= TASK ITEM =
Each line of the listing must be set down exactly as it stands.

= GIVEN DATA =
=== Section Start ===

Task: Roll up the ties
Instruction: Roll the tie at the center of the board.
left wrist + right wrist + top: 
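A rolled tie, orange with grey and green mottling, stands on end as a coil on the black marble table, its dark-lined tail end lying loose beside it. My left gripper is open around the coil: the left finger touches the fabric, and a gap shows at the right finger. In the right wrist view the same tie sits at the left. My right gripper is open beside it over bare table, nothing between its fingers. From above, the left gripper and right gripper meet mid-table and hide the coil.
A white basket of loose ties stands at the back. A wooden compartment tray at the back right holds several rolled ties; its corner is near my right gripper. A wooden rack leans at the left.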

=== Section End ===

= SOLUTION TO THIS PROBLEM =
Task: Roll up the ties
Instruction: Roll the tie at the center of the board.
left wrist + right wrist + top: 
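A rolled tie, orange with grey and green mottling, stands on end as a coil on the black marble table, its dark-lined tail end lying loose beside it. My left gripper is open around the coil: the left finger touches the fabric, and a gap shows at the right finger. In the right wrist view the same tie sits at the left. My right gripper is open beside it over bare table, nothing between its fingers. From above, the left gripper and right gripper meet mid-table and hide the coil.
A white basket of loose ties stands at the back. A wooden compartment tray at the back right holds several rolled ties; its corner is near my right gripper. A wooden rack leans at the left.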

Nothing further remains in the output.